You are viewing a plain text version of this content. The canonical link for it is here.
Posted to common-issues@hadoop.apache.org by "Steve Loughran (Jira)" <ji...@apache.org> on 2022/12/09 14:02:00 UTC

[jira] [Commented] (HADOOP-18521) ABFS ReadBufferManager buffer sharing across concurrent HTTP requests

    [ https://issues.apache.org/jira/browse/HADOOP-18521?page=com.atlassian.jira.plugin.system.issuetabpanels:comment-tabpanel&focusedCommentId=17645309#comment-17645309 ] 

Steve Loughran commented on HADOOP-18521:
-----------------------------------------

We have a nice and minimal fix which can be easily backported anywhere that is needed.

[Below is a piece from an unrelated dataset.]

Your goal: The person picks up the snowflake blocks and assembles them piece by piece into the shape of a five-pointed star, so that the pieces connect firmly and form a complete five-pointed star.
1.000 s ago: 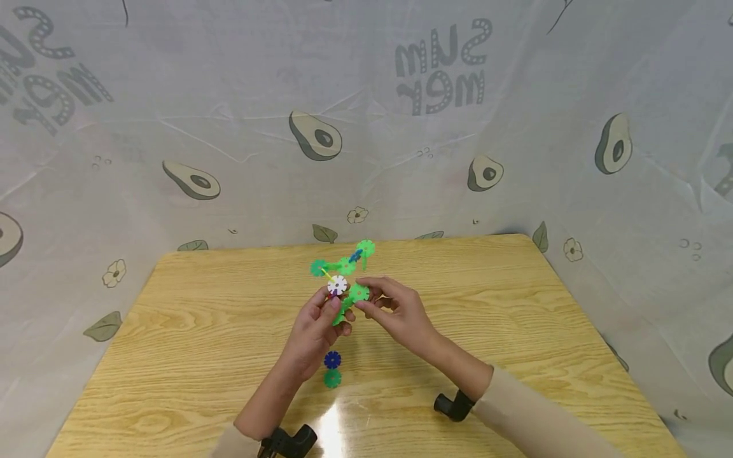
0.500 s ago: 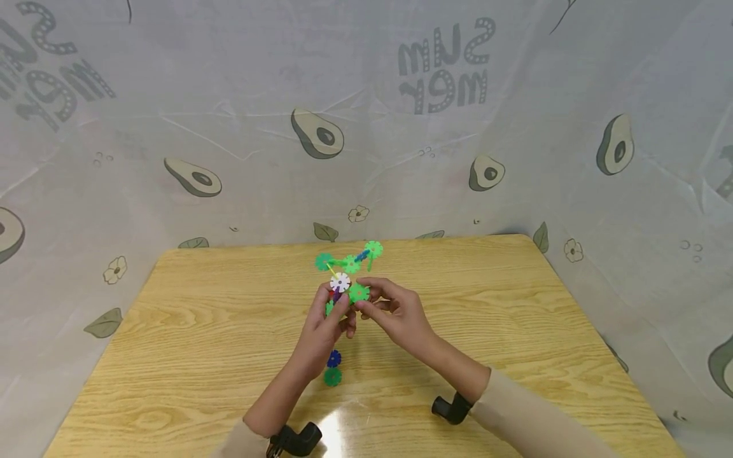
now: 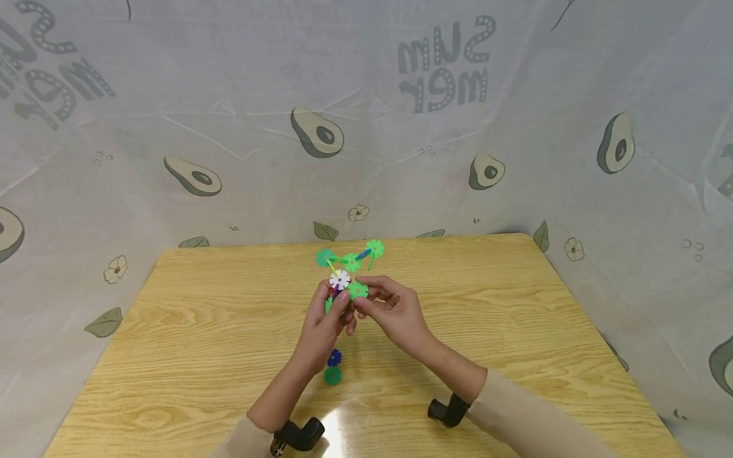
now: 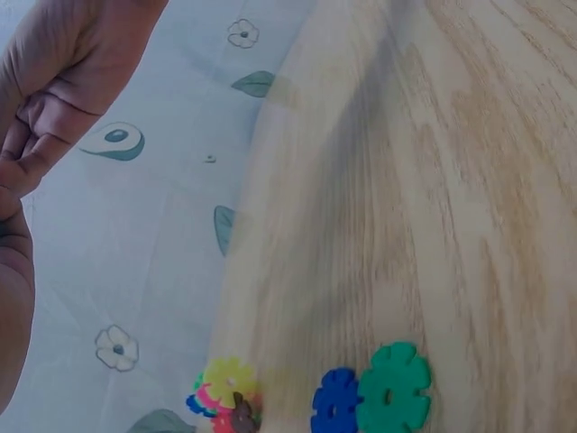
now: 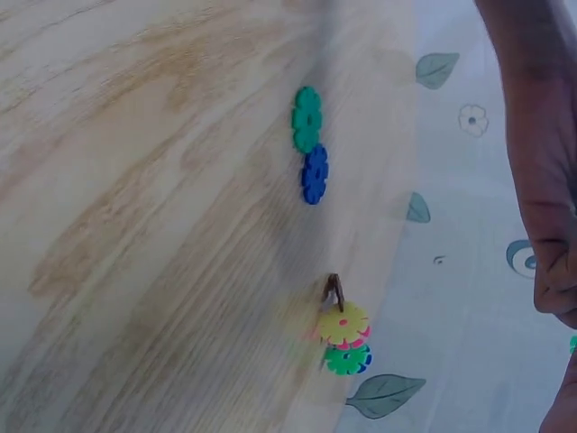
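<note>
My left hand (image 3: 319,327) holds a chain of joined plastic snowflake discs above the table. A white disc (image 3: 340,280) and a purple piece (image 3: 336,292) show beside its thumb, with red and green partly covered by the fingers. Beyond the hand the chain runs on through a yellow piece seen edge-on to a teal disc (image 3: 324,257), and ends near a light green disc (image 3: 375,248) at the upper right. My right hand (image 3: 399,312) pinches a bright green disc (image 3: 357,291) between thumb and fingers, right beside the left fingertips.
A blue disc (image 3: 335,357) and a green disc (image 3: 333,376) lie together on the wooden table (image 3: 487,305), below the left hand. Both wrist views show a small cluster with a yellow disc (image 4: 229,379). A patterned cloth (image 3: 252,127) hangs behind the table.
My left hand has shifted slightly right and turned, swinging the chain up and to the right. Less green shows between the hands. The right hand keeps its pinch with little movement.
</note>
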`<state>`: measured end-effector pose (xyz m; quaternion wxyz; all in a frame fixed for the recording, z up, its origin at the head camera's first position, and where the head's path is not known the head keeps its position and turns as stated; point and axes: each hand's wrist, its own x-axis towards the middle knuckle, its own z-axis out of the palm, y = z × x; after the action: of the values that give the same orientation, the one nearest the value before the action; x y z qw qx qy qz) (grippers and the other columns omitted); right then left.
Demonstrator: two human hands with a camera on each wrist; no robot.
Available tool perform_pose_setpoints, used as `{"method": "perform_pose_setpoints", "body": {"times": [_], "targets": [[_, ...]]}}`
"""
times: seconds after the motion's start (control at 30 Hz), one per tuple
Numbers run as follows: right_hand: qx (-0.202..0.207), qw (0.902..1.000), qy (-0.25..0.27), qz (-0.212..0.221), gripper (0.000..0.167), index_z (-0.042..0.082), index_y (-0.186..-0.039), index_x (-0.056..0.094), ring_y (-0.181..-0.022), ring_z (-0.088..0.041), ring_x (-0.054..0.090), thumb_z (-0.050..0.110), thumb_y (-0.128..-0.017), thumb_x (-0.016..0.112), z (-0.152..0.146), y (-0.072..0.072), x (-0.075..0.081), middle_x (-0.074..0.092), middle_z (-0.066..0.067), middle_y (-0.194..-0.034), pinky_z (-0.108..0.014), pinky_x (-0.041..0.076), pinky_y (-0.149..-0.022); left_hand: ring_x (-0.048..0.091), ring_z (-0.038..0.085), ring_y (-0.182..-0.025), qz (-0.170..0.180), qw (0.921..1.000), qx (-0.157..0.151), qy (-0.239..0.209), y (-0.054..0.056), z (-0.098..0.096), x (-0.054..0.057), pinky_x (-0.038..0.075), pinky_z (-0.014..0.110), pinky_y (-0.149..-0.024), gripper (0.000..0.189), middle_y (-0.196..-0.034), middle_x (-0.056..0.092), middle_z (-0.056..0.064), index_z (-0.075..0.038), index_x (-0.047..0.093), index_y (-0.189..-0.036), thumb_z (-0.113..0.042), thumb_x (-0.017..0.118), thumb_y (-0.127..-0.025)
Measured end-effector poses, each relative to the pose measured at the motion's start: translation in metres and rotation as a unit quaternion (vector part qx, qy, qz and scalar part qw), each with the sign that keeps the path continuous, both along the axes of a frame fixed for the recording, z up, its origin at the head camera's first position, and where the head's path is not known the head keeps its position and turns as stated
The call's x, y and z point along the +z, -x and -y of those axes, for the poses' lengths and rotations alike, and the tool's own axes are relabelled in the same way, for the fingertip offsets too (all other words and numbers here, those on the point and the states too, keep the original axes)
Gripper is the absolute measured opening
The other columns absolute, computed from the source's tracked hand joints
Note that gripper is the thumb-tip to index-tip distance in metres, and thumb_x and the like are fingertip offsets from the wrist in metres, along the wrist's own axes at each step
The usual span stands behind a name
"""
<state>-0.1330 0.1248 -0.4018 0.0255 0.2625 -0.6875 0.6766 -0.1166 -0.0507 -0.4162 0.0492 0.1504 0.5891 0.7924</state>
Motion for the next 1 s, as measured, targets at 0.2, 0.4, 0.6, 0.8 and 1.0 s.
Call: {"method": "perform_pose_setpoints", "body": {"times": [0.2,0.4,0.6,0.8,1.0], "targets": [[0.008,0.9998,0.001,0.017,0.037,-0.010,-0.134,0.062,-0.082,-0.005,0.070,-0.002,-0.098,0.068,-0.0010,-0.0002,0.0030,0.064,-0.037,-0.099,-0.027,0.065,-0.078,0.052,0.009,-0.079,0.002,1.0000,-0.007,-0.007,0.0005,-0.0003,0.0002,0.046,0.018,-0.062,0.026,-0.098,0.053,0.000,-0.007,0.038,-0.135,-0.023,0.042,-0.115],[0.004,0.9997,-0.001,0.023,0.036,-0.007,-0.133,0.063,-0.081,-0.005,0.071,-0.002,-0.098,0.068,-0.0017,-0.0004,0.0019,0.067,-0.033,-0.097,-0.025,0.064,-0.078,0.057,0.008,-0.081,-0.004,0.9998,-0.012,-0.015,0.0012,-0.0011,-0.0003,0.045,0.017,-0.062,0.024,-0.098,0.056,-0.002,-0.009,0.039,-0.133,-0.024,0.043,-0.115],[0.005,0.9992,0.005,0.040,0.036,-0.007,-0.133,0.063,-0.082,-0.004,0.071,-0.001,-0.099,0.068,-0.0017,-0.0012,0.0028,0.066,-0.036,-0.099,-0.024,0.064,-0.078,0.058,0.008,-0.081,-0.017,0.9997,-0.012,-0.013,0.0020,-0.0015,-0.0023,0.043,0.017,-0.062,0.018,-0.097,0.058,-0.004,-0.012,0.041,-0.129,-0.023,0.041,-0.115],[0.006,0.9992,0.000,0.040,0.036,-0.008,-0.133,0.063,-0.082,-0.004,0.071,-0.002,-0.099,0.068,-0.0016,-0.0025,0.0044,0.065,-0.036,-0.100,-0.024,0.064,-0.077,0.056,0.008,-0.080,-0.025,0.9996,-0.011,-0.012,0.0027,-0.0020,-0.0033,0.042,0.018,-0.061,0.021,-0.097,0.057,-0.003,-0.008,0.041,-0.131,-0.022,0.041,-0.115],[0.003,0.9990,-0.010,0.044,0.036,-0.007,-0.133,0.063,-0.083,-0.004,0.071,-0.002,-0.098,0.068,-0.0007,-0.0026,0.0062,0.066,-0.035,-0.101,-0.024,0.064,-0.078,0.055,0.007,-0.079,-0.029,0.9994,-0.010,-0.014,0.0029,-0.0016,-0.0026,0.041,0.018,-0.061,0.021,-0.099,0.056,-0.003,-0.009,0.041,-0.130,-0.023,0.042,-0.115]]}}
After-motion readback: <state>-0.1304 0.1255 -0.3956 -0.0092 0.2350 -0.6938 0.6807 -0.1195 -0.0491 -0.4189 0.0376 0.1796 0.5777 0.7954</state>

That larger patch of mine was intended to
# avoid adding the prefetches of closed streams to the completed list (impact: buffers will be retained until timeout)
# add validation about accidental buffer reuse
# handle failures in the async read caused by the close()
# iostatistics for production code and testing. used in asserts and will allow us to assess value of prefetching in production code
# pulling out of the methods invoked on abfs input stream into their own interface, again for testing.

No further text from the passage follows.